This is one of the most objectionable statements encountered in DA/SA discussions.

Everyone has their own views of the pros and cons of different types of guns. A lot of people clearly do find value in the DA/SA trigger system and it is simply rude to unilaterally declare their views as baseless and invalid.


I have repeatedly stated that value is found in DA/SA, and reasserted that it's not only not "dead," but never will be.

The assertion that the crunch-tick effect of double action/single action pistols is an answer in search of a question was provided by Colonel Jeff Cooper.

So long as the pistols sell, there is a market and prduction will continue. So long as millions of such pistols exist, the system is far from "dead."

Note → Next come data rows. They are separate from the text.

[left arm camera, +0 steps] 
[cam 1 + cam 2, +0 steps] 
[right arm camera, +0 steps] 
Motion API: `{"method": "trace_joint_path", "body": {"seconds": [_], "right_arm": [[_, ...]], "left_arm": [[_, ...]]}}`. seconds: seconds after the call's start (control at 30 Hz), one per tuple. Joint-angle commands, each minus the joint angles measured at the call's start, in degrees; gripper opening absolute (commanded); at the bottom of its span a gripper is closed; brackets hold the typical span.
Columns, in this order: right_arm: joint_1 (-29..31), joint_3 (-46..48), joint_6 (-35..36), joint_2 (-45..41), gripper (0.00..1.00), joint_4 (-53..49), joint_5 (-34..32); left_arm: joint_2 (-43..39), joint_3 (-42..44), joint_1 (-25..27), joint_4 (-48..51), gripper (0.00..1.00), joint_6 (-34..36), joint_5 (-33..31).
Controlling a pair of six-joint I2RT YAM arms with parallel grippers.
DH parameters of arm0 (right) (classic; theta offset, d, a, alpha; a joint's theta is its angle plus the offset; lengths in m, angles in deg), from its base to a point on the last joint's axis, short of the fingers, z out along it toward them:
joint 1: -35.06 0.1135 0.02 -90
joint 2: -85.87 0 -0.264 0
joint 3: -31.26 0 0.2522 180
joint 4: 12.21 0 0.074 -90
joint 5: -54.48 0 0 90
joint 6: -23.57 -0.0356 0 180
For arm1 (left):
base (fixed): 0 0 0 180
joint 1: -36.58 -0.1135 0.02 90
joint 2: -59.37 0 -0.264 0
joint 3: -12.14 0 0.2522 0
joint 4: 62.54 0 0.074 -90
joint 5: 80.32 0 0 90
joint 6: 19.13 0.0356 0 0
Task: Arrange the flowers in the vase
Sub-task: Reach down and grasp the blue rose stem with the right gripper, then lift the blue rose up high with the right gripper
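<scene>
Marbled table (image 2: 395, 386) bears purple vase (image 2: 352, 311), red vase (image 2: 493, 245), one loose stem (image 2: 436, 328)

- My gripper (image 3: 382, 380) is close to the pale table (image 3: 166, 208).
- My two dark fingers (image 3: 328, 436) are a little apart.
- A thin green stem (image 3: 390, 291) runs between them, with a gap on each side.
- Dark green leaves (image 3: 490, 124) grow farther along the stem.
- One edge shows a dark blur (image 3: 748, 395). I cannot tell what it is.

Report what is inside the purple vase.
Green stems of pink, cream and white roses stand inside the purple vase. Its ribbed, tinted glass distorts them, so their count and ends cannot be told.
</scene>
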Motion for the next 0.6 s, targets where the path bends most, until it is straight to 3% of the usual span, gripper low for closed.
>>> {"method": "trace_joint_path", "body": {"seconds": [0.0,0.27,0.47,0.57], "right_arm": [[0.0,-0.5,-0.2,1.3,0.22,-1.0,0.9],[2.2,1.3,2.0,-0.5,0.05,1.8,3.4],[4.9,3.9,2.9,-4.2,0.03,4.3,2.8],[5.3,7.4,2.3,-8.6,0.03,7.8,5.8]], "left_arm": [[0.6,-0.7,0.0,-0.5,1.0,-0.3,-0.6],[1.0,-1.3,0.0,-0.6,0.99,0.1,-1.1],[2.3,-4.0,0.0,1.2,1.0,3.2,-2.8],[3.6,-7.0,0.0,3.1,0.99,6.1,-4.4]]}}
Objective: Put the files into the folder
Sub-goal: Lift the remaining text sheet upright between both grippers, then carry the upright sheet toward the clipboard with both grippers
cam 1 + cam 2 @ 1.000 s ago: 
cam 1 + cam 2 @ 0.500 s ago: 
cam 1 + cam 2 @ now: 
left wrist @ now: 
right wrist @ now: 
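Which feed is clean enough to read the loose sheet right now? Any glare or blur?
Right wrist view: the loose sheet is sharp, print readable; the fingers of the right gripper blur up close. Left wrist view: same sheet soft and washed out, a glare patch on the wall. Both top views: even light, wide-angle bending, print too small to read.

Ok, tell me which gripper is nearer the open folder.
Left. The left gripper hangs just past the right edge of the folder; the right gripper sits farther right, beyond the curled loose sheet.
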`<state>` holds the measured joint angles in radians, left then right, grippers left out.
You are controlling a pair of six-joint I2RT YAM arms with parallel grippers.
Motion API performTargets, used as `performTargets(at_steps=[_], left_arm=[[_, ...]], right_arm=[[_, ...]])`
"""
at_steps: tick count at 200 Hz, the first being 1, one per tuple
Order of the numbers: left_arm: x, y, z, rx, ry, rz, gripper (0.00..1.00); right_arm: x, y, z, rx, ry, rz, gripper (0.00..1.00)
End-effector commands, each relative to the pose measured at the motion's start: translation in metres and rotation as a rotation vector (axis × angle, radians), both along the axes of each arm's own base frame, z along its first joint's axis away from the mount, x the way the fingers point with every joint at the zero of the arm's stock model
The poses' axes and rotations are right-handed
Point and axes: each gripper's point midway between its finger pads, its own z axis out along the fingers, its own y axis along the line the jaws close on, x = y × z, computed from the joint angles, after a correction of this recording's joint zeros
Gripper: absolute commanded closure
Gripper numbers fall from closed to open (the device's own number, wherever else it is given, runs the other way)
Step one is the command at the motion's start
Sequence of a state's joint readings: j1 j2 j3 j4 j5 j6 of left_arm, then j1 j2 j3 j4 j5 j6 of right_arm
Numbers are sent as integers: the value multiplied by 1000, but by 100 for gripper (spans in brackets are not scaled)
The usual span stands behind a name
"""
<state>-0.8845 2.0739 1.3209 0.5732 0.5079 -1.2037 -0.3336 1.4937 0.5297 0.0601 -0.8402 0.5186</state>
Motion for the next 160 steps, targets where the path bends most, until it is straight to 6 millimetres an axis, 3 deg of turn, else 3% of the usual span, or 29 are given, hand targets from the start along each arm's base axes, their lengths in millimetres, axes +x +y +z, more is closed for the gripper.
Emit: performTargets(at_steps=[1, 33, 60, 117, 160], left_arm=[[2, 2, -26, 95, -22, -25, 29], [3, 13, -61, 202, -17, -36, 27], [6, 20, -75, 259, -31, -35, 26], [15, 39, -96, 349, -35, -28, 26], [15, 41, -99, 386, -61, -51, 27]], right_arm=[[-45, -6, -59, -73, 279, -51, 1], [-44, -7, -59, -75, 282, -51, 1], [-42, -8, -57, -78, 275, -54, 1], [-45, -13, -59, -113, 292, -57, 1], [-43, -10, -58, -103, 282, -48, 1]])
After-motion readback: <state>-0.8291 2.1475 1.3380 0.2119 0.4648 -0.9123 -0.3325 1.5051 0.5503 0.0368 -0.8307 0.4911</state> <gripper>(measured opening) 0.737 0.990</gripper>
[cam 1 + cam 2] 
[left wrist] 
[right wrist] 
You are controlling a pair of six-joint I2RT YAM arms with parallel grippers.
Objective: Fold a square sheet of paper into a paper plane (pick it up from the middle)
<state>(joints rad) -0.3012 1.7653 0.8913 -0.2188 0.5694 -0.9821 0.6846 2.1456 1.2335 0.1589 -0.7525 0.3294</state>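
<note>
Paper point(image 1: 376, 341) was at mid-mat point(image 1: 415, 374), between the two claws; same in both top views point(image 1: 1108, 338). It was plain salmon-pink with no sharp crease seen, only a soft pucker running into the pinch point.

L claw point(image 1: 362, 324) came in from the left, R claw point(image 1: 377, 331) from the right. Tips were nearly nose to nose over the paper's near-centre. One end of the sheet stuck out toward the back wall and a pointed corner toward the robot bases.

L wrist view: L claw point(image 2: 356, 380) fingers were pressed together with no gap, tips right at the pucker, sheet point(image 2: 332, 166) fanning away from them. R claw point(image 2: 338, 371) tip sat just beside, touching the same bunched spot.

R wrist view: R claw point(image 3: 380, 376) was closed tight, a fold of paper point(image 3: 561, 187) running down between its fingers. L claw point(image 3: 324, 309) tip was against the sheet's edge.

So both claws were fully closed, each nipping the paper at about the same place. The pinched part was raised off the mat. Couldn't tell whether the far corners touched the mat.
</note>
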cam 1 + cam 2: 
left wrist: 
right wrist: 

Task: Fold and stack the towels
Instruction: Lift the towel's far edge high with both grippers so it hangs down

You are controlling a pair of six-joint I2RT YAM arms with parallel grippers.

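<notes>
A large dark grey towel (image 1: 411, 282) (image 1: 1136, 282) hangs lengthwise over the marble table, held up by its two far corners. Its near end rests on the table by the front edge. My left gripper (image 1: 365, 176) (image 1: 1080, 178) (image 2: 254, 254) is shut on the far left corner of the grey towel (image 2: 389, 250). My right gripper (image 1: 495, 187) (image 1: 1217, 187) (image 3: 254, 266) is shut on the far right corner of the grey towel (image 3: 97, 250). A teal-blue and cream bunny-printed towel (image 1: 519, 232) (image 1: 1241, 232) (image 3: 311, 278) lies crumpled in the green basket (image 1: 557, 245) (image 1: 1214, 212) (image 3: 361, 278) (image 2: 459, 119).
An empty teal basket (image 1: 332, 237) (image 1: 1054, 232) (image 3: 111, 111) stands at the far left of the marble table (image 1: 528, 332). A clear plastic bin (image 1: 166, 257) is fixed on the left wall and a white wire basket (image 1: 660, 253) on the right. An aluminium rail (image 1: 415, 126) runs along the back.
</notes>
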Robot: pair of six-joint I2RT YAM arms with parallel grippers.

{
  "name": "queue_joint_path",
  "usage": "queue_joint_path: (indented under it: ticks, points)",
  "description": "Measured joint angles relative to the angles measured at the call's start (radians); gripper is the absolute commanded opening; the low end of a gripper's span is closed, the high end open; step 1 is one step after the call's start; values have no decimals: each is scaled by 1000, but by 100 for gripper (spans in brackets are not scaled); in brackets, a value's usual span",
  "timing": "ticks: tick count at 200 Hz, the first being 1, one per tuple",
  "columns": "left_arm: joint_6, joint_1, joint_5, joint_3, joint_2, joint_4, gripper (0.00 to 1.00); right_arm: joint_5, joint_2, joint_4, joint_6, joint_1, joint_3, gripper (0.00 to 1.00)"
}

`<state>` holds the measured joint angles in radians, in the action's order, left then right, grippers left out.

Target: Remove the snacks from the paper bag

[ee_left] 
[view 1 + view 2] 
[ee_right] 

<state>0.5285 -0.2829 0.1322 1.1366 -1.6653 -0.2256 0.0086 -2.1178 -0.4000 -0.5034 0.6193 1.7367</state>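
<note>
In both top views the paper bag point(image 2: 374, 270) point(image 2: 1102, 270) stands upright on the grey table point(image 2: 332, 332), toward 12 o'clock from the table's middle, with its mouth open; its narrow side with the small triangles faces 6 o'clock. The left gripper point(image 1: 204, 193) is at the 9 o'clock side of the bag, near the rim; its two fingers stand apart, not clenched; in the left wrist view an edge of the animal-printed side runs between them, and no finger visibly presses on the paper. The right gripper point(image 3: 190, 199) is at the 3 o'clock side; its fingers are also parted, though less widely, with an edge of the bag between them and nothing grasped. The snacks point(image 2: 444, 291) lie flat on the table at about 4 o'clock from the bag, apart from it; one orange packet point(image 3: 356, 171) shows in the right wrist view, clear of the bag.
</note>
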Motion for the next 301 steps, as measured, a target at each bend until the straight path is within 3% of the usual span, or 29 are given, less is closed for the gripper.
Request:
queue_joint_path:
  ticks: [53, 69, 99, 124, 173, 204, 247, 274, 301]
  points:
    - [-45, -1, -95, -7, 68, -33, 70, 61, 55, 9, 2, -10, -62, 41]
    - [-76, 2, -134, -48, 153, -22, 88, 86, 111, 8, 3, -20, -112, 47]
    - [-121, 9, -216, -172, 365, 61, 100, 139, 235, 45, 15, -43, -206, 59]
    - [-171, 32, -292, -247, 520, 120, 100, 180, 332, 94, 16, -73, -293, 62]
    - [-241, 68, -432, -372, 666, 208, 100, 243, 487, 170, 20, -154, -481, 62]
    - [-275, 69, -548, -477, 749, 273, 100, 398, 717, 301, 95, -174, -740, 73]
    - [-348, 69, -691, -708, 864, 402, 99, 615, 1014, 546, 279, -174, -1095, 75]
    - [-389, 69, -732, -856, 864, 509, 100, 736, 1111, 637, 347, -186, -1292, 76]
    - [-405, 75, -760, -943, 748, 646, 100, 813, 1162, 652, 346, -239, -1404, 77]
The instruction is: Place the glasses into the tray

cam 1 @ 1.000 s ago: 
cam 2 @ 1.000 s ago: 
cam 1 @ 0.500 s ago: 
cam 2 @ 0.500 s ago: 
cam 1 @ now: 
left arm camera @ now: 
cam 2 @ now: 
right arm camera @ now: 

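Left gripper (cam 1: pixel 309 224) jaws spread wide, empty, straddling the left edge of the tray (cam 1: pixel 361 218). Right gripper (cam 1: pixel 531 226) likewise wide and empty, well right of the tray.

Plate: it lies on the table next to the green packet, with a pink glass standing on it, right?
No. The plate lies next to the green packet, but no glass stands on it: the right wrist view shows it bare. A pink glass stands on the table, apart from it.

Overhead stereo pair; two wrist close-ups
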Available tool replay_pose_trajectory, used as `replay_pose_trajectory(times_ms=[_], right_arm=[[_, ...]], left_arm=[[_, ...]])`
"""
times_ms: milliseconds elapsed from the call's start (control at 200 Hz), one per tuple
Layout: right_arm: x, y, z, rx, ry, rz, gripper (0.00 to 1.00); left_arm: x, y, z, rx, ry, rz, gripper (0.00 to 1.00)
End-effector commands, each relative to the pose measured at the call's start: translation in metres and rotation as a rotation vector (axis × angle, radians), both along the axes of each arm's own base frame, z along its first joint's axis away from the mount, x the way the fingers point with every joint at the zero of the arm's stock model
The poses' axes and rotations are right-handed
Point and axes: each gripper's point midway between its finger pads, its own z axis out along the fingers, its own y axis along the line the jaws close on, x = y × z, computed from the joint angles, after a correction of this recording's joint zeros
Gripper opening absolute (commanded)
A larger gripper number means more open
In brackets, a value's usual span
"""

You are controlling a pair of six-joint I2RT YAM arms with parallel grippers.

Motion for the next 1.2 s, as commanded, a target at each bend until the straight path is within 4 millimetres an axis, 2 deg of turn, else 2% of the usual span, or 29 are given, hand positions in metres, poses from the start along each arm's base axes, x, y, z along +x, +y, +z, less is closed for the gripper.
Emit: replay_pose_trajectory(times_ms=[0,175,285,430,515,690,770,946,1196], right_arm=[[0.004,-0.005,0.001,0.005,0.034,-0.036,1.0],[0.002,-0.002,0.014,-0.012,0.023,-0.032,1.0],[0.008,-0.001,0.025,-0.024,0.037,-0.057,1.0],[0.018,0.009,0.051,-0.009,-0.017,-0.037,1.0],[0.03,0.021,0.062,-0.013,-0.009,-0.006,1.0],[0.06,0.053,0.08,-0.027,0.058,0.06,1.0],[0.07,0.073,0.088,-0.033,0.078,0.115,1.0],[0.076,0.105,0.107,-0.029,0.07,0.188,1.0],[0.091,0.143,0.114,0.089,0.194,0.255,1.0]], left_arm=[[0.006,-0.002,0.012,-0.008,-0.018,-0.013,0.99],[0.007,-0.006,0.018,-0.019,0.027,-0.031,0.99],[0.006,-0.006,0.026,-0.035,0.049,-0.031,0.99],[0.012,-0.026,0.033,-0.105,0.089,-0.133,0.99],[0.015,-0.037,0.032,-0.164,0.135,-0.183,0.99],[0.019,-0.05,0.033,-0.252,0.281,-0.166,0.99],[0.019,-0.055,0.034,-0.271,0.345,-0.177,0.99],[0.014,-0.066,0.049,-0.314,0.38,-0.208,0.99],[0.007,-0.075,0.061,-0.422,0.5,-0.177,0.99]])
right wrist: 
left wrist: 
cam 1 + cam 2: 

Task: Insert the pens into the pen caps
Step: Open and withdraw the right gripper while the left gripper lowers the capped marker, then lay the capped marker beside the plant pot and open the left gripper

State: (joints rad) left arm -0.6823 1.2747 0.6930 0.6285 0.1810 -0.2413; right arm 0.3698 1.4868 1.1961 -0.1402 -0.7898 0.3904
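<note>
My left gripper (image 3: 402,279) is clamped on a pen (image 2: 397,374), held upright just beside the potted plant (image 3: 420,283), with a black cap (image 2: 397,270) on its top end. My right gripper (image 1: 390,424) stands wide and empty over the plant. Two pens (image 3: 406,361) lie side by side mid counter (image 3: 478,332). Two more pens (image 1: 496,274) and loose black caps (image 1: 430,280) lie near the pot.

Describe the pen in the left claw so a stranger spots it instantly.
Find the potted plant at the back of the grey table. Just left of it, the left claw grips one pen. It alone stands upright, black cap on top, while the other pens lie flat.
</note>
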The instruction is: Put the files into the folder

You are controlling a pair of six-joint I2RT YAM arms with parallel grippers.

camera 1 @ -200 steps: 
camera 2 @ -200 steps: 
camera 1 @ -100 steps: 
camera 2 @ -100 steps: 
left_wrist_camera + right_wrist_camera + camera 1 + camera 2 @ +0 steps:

A single action auto, ready to fire with a very short, light trigger pull and only proper handling to prevent negligent discharge, requires a certain degree of discipline. It may be simpler to shoot paper, but represents a greater opportunity to hurt one's self with poor handling. The same may be said of striker fired pistols that have no manually activated external safety.

Double action pistols add a measure of safety, to some degree dumbing down or idiot-proofing, by making it a bit more difficult to make that initial negligent discharge. Add to that a manual safet and there is the dual benefit of a long, heavy trigger pull coupled with the complexity of additional fine motor skills to deactivate the safety. These reduce negligent discharges, and have saved lives during gun grabs when the grabber was unable to get the stolen handgun into service.

Those same benefits are also drawbacks. Two sides to every coin.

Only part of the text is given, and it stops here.